Ce dernier motif ne sera pas retenu dans la mesure où le tribunal a sursis à statuer sur la qualité pour agir de l’AFUL et sur sa demande de paiement des charges.
Les consorts Y ont néanmoins subi, du fait de l’opposition de Mme Z aux travaux d’aménagement nécessaires à l’individualisation de leurs lots respectifs, un préjudice de jouissance certain qui mérite réparation.

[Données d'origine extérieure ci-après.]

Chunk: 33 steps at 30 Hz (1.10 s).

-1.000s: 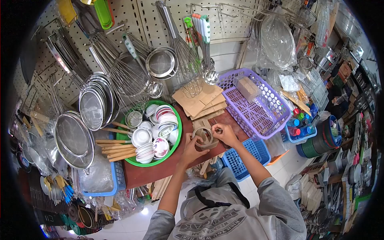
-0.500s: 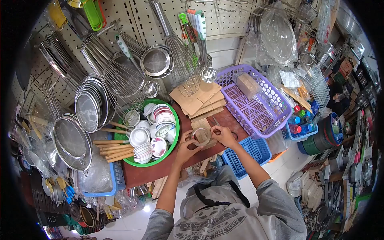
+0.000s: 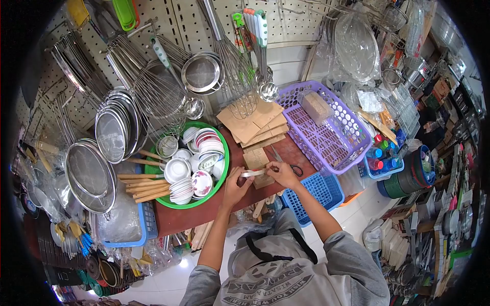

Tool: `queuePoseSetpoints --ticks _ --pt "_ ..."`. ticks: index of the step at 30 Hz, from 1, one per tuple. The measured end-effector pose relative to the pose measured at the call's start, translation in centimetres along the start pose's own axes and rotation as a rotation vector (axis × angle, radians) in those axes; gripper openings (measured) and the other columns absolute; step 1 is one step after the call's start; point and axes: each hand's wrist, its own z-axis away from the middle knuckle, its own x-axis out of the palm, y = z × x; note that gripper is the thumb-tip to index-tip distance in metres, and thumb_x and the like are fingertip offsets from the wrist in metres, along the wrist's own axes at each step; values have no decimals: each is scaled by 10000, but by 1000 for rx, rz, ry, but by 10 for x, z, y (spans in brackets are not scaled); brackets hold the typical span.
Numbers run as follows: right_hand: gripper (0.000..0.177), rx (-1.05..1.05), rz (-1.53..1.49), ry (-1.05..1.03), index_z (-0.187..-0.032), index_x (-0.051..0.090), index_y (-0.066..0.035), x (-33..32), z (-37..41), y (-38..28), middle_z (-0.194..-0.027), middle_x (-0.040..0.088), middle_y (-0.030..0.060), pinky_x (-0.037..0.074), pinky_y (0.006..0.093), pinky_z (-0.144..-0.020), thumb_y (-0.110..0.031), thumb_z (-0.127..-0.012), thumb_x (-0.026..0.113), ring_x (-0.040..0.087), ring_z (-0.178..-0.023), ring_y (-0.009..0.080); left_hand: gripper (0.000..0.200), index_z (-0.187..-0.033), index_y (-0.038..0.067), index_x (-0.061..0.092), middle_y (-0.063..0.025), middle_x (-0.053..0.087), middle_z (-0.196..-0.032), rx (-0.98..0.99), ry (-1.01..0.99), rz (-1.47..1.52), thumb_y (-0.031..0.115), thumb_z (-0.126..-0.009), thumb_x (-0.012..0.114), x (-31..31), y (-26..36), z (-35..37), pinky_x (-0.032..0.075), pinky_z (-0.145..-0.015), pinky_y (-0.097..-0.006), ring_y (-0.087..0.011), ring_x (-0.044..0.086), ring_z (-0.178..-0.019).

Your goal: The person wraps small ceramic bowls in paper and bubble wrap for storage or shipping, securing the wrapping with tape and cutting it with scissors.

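My left hand is closed around one side of a roll of clear tape, which is seen edge-on. On the roll's other side, my right hand has its fingers pinched at the tape. Below the roll lies a brown cardboard piece on the red-brown table. Scissors rest on the table just right of the cardboard, partly behind my right hand. A stack of brown cardboard pieces sits farther back.
A green basin of bowls and wooden-handled tools stands at the left. At the right are a purple basket holding a wrapped block, and a blue basket. Strainers and whisks hang at the back.
Both hands have turned the tape roll from nearly face-up to edge-on. More of the scissors now shows beside my right hand. The view has shifted slightly.
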Motion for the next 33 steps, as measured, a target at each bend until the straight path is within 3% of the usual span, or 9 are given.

Mme Z est condamnée à payer aux consorts Y la somme de 5 000 euros à titre de dommages et intérêts.
Le jugement est réformé sur le quantum.
Dépens et frais non répétibles,
Mme Z, partie perdante, est condamnée aux dépens d’appel puisqu’elle succombe.
En application des dispositions de l’article 699 du code de procédure civile, il sera fait droit à la demande de recouvrement direct des dépens.
Des considérations d’équité imposent la condamnation de Mme Z, sur le fondement des dispositions de l’article 700 du code de procédure civile, à payer aux consorts Y la somme de 4
000 euros au titre des frais irrépétibles qu’ils ont exposés à l’occasion de la procédure.
PAR CES MOTIFS
La cour statuant publiquement et par arrêt contradictoire,
INFIRME le jugement rendu le 18 octobre 2016 par le tribunal de grande instance BD-Brieuc en ce qu’il a condamné Mme AD Z à payer à M. AE Y la somme de 1500 euros à titre de dommages et intérêts,
Statuant à nouveau,
CONDAMNE Mme Z à payer à M. AE Y, Mme AF AG, son épouse, Mme A Y et Mme AH Y la somme de 5 000 euros à titre de dommages et intérêts,
CONFIRME le jugement pour le surplus,
Y ajoutant,
DEBOUTE Mme AD Z de la fin de non recevoir tirée de la perte de sa qualité de propriétaire,
DÉCLARE irrecevable comme nouvelle la demande relative à la régularisation des actes de transfert de propriété par Mme Z, formées par M. AE Y, Mme AF AG, son épouse, Mme A Y et Mme AH Y,
RENVOIE l’affaire devant le tribunal judiciaire BD-Brieuc pour qu’il soit statué sur les demandes ayant fait l’objet du sursis à statuer,
AUTORISE M. AE Y, Mme AF AG, son épouse, Mme A Y et Mme AH Y à pénétrer sur les parcelles appartenant à Mme Z, incluses dans le prémimètre de l’AFUL, au besoin avec la force publique, afin d’y faire exécuter les travaux d’achèvement de la voirie décrits au plan qui sera annexé au présent arrêt,
CONDAMNE Mme AD Z aux dépens d’appel,
ACCORDE à Me Lhermitte, le bénéfice du recouvrement direct des dépens,
CONDAMNE Mme AD Z à payer à M. AE Y, Mme AF AG, son épouse, Mme A Y et Mme AH Y la somme de 4 000 euros par application des dispositions de l’article 700 du code de procédure civile.